Little Sisters of the Poor is also critical of how the category system for the accommodation works. It claims that churches (which gain the automatic exemption) and faith-based organizations (which don't) are separated into their two distinct categories purely based on who pays tax. Churches and other houses of worship do not have to file tax returns with the IRS, whereas Catholic non-profits such as the Little Sisters do.


"The exemption does not just apply to churches, it applies to religious orders, and if my clients just stuck to their knitting and not help the elderly poor, they could qualify," Noel Francisco, one of the lawyers representing the petitioners, said Wednesday. "My clients would love to be a conscientious objector, but the government insists they be a conscientious collaborator. There is no such thing."

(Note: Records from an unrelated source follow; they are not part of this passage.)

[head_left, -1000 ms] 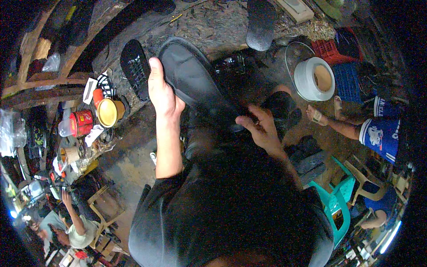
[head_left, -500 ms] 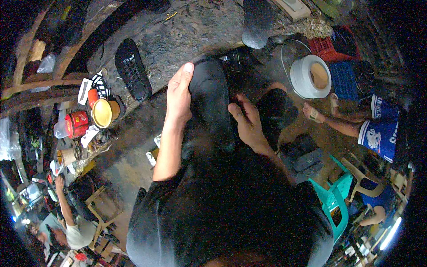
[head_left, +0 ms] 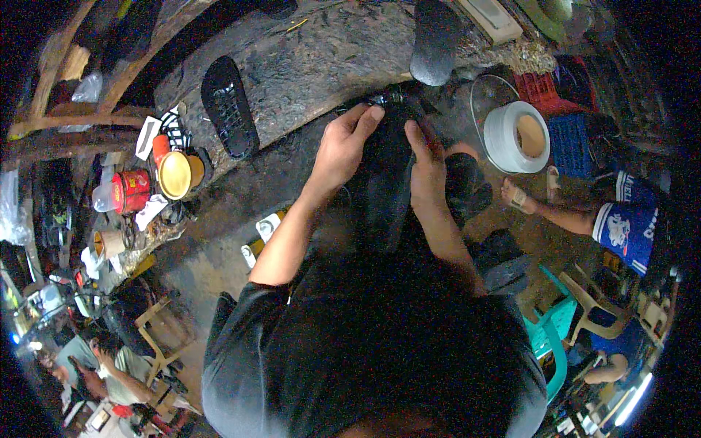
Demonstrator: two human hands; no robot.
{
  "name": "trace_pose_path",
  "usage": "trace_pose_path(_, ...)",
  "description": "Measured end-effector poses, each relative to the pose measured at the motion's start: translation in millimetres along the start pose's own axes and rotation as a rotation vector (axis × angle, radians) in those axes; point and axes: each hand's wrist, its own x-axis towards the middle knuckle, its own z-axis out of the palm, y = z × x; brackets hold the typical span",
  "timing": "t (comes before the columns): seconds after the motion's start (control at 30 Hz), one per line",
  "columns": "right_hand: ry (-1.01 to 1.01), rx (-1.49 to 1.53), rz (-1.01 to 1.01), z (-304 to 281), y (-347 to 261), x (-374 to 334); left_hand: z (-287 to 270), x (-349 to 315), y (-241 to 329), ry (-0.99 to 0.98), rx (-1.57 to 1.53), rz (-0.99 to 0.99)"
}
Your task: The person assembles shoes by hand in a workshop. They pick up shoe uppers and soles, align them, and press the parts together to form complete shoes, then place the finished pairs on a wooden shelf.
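Between my two hands, over my lap, is a black shoe point(head_left: 385, 150), very dark against my black clothes, so its outline is hard to follow. My left hand point(head_left: 343, 146) is closed at its left side, thumb on top and pointing to the far end. Along the right side, my right hand point(head_left: 428, 171) is closed on it too, thumb uppermost. The fingertips of both hands are hidden. A small shiny dark thing point(head_left: 387, 98) shows just beyond my hands. A black shoe sole point(head_left: 230, 108) lies on the bench at left, and another dark sole point(head_left: 434, 47) lies at the far right.
The worn bench point(head_left: 314, 55) runs across the far side. Yellow-topped can point(head_left: 175, 175) and red tin point(head_left: 131, 191) stand left. To the right are a white roll-shaped container point(head_left: 504, 135), a blue crate point(head_left: 569, 144), a co-worker's arm point(head_left: 555, 212) and a green chair point(head_left: 551, 332).
Both hands have moved, the left one to the right and closer to the right hand. The black shoe has shifted right, and my right hand has come up against it.
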Motion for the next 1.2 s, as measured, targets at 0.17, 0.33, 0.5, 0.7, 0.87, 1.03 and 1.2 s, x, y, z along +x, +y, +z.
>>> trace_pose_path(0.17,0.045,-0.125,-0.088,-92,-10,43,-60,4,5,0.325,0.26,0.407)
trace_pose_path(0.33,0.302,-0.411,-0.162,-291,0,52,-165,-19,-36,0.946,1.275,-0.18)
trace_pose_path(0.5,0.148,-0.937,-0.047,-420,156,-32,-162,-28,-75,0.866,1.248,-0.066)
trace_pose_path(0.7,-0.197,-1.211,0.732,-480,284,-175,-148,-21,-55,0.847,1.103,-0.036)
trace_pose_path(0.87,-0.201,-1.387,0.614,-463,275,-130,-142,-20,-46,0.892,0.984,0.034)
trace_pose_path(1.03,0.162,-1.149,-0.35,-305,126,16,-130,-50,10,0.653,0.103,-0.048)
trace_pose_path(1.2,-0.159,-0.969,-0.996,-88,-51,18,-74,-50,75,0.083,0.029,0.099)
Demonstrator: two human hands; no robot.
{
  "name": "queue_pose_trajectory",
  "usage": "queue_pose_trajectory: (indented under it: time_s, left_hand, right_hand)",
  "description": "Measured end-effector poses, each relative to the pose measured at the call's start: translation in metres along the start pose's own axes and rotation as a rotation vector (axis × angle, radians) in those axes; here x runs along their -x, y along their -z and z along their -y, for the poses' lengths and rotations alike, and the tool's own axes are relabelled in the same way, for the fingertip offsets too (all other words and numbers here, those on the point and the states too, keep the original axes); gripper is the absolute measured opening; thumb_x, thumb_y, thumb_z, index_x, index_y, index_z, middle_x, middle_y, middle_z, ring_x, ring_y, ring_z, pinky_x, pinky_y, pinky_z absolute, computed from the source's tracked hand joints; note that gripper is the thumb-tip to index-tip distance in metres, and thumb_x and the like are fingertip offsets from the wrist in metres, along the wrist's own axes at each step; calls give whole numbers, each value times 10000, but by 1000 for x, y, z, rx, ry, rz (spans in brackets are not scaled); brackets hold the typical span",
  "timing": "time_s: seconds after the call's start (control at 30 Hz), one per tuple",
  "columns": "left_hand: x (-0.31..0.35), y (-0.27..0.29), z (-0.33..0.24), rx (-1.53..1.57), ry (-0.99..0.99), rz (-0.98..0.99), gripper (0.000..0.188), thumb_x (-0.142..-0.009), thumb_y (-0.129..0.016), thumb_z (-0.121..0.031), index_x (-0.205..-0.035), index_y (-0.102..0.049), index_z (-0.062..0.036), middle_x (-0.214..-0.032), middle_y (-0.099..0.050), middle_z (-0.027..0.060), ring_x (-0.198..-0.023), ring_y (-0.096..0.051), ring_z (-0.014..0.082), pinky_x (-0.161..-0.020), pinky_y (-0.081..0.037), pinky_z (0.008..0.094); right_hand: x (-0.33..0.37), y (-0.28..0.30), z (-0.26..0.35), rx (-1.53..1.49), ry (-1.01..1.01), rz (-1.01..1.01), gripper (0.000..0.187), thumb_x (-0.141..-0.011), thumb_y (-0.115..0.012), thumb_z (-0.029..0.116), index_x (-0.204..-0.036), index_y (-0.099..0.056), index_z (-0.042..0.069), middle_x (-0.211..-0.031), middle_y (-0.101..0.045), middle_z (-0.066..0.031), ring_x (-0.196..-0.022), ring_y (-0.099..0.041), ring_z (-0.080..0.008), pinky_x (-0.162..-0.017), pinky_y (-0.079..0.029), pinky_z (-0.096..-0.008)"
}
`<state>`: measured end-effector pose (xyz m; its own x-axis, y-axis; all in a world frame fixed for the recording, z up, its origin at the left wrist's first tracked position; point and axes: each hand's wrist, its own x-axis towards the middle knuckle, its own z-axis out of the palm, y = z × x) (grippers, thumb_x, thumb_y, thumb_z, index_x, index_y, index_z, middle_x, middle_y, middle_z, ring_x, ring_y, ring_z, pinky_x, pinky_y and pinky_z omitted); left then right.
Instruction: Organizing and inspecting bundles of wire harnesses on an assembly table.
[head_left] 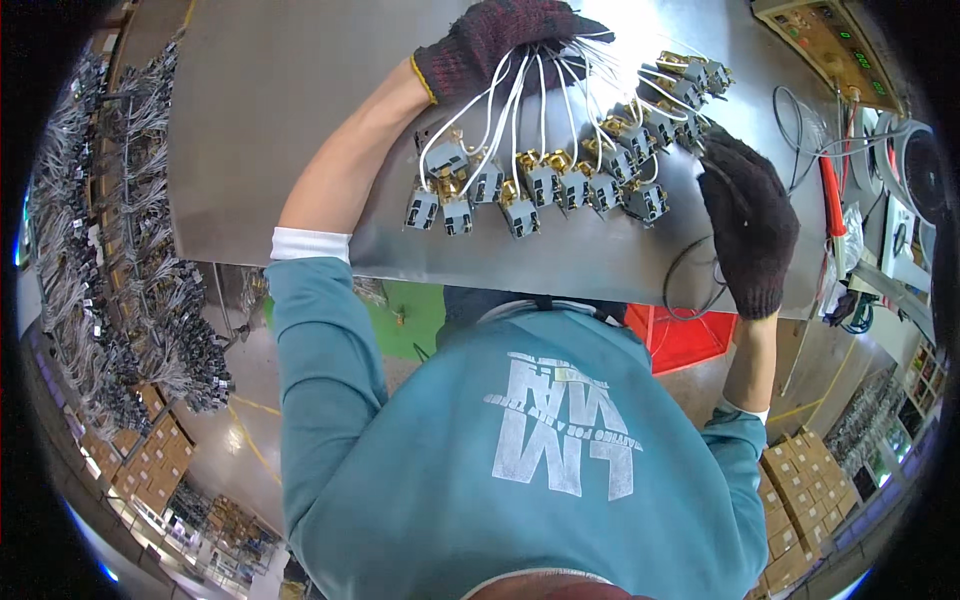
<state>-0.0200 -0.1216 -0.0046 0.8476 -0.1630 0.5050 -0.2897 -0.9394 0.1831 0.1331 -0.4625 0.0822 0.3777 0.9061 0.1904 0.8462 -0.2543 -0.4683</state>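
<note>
My left hand (505,45), in a dark knit glove, is closed around a bundle of white wires (543,105) near the far edge of the view. The wires fan out to several small grey connector blocks (520,215) with brass-coloured metal parts, lying in a curved row on the table. At the right end of the row is my right hand (745,215), also gloved, with its fingers drawn together and their tips near the grey blocks. What it holds, if anything, is hidden by the glove. A thin dark cable (668,285) loops beside that wrist.
A grey metal table (270,120) spans the work area. At the far right stands a beige meter box (830,45) with a lit display, near a red-handled tool (833,200). A red bin (685,340) sits below the front edge. Racks of hanging wires (150,250) line the left.
</note>
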Motion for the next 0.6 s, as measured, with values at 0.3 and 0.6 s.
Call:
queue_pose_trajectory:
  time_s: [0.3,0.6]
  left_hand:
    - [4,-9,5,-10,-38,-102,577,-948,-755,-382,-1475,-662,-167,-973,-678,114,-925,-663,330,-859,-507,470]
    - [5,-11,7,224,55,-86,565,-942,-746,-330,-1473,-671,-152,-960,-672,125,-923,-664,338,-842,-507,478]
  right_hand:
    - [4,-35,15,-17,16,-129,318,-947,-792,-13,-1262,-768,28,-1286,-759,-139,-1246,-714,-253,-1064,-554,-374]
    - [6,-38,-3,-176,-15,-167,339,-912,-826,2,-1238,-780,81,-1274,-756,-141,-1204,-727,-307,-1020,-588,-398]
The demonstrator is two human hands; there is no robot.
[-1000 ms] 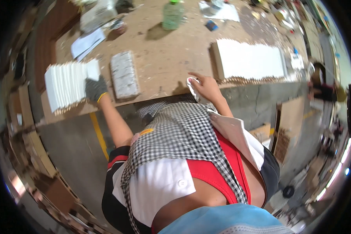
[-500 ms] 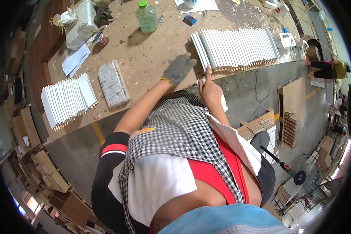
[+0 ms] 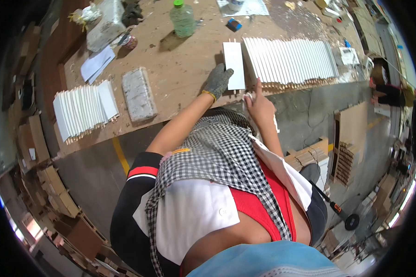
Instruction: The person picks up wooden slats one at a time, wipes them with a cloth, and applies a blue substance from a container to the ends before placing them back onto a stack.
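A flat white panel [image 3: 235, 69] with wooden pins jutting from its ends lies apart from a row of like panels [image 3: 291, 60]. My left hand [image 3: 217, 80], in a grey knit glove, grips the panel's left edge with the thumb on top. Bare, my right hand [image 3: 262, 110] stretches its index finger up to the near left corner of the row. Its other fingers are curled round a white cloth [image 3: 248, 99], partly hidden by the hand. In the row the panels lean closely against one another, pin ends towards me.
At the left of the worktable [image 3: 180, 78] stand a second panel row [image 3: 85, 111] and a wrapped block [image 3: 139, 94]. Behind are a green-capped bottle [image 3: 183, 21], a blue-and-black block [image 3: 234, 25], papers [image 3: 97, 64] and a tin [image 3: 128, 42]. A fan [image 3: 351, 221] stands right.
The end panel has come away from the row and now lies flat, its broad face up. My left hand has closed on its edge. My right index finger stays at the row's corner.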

On the courthouse steps, some supporters of the accommodation system were cautiously confident that the decision, which is expected in June, will favor women's right to contraception.

"This accommodation for the organizations that have sued the government is enough," Barry Lynn, executive director of Americans United for Separation of Church and State, told VICE News. "I think this will likely be a victory for women's health. Real religious freedom means you have a moral right to make your own judgment about some of the most intimate healthcare decisions of your life."